TASK DESCRIPTION =>
With the images removed, write out every line below exactly.

DATA PROVIDED START

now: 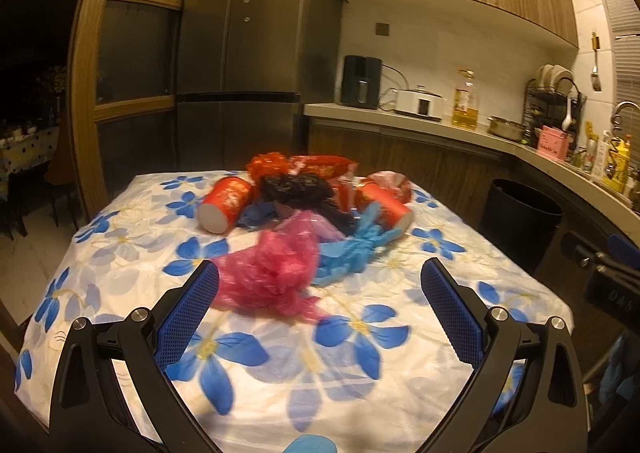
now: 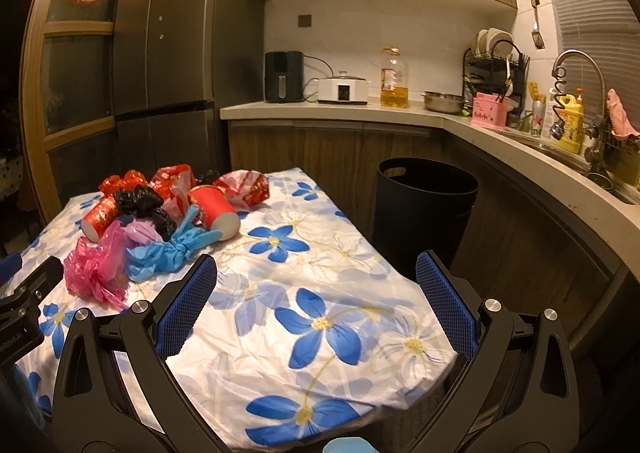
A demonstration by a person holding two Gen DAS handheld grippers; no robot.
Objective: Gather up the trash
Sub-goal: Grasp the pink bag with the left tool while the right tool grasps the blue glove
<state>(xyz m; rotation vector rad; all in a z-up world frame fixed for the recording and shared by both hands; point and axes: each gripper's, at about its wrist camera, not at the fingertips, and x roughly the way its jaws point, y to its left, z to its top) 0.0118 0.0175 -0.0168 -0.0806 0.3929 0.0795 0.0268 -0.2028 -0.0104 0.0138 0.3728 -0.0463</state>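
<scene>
A pile of trash lies on the flowered tablecloth (image 1: 352,369): a crumpled pink plastic bag (image 1: 276,273) nearest, a blue bag (image 1: 352,249), a black bag (image 1: 300,189), two red paper cups (image 1: 224,205) (image 1: 386,205) on their sides and red wrappers (image 1: 320,165) behind. My left gripper (image 1: 320,277) is open, its blue pads either side of the pink bag's near end, not closed on it. My right gripper (image 2: 316,273) is open over bare cloth, right of the pile; pink bag (image 2: 96,269), blue bag (image 2: 168,249), cup (image 2: 216,213). A black bin (image 2: 424,213) stands beyond the table's right edge.
The bin (image 1: 520,221) stands on the floor between the table and an L-shaped counter (image 2: 500,133) carrying an air fryer, cooker, oil bottle, pot and dish rack. A tall dark fridge (image 1: 240,53) rises behind the table. The right gripper's body (image 1: 608,273) shows at the left wrist view's right edge.
</scene>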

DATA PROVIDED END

SOLVED EXERCISE =>
now: 
now: 
A demonstration by a person holding two Gen DAS handheld grippers; no robot.
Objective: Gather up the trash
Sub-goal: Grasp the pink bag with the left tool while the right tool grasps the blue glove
<state>(xyz m; rotation vector rad; all in a z-up world frame fixed for the recording and shared by both hands; point and axes: each gripper's, at about its wrist camera, not at the fingertips, and x roughly the way its jaws point, y to its left, z to its top) 0.0118 0.0175 -0.0168 -0.0806 0.3929 0.0795 0.0268 -0.2028 -0.0104 0.0138 0.3728 -0.0463</state>
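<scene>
A pile of trash lies on the flowered tablecloth (image 1: 352,369): a crumpled pink plastic bag (image 1: 276,273) nearest, a blue bag (image 1: 352,249), a black bag (image 1: 300,189), two red paper cups (image 1: 224,205) (image 1: 386,205) on their sides and red wrappers (image 1: 320,165) behind. My left gripper (image 1: 320,277) is open, its blue pads either side of the pink bag's near end, not closed on it. My right gripper (image 2: 316,273) is open over bare cloth, right of the pile; pink bag (image 2: 96,269), blue bag (image 2: 168,249), cup (image 2: 216,213). A black bin (image 2: 424,213) stands beyond the table's right edge.
The bin (image 1: 520,221) stands on the floor between the table and an L-shaped counter (image 2: 500,133) carrying an air fryer, cooker, oil bottle, pot and dish rack. A tall dark fridge (image 1: 240,53) rises behind the table. The right gripper's body (image 1: 608,273) shows at the left wrist view's right edge.
</scene>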

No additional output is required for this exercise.